* _ASSIGNMENT_:
Would you please write out only the lines running from the top of the listing through the one holding "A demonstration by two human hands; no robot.", exactly, with both ends kept and pictures left out?

════

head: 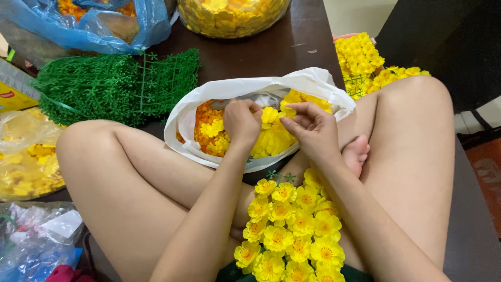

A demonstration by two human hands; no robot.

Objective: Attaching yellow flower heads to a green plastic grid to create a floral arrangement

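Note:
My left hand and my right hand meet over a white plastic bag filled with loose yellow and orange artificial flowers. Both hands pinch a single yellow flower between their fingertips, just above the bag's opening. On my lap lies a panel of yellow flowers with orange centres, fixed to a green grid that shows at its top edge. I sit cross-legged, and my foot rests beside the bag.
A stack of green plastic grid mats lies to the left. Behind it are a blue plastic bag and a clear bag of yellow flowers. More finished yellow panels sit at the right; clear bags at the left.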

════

* _YOUR SOLUTION_:
head: 

A demonstration by two human hands; no robot.

No further output is required, since the answer is complete.